Exercise prompt:
Please copy out the listing below in full and exactly.

Data block:
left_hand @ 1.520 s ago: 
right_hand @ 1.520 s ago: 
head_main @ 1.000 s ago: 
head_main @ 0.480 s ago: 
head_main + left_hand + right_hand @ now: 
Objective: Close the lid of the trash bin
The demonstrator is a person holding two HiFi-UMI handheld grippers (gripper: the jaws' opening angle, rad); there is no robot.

Answer to this exercise:
left_hand @ 1.520 s ago: 
right_hand @ 1.520 s ago: 
head_main @ 1.000 s ago: 
head_main @ 0.480 s ago: 
head_main + left_hand + right_hand @ now: 
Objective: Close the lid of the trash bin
The demonstrator is a person holding two HiFi-UMI handheld grippers (gripper: the jaws' opening angle, rad); there is no robot.

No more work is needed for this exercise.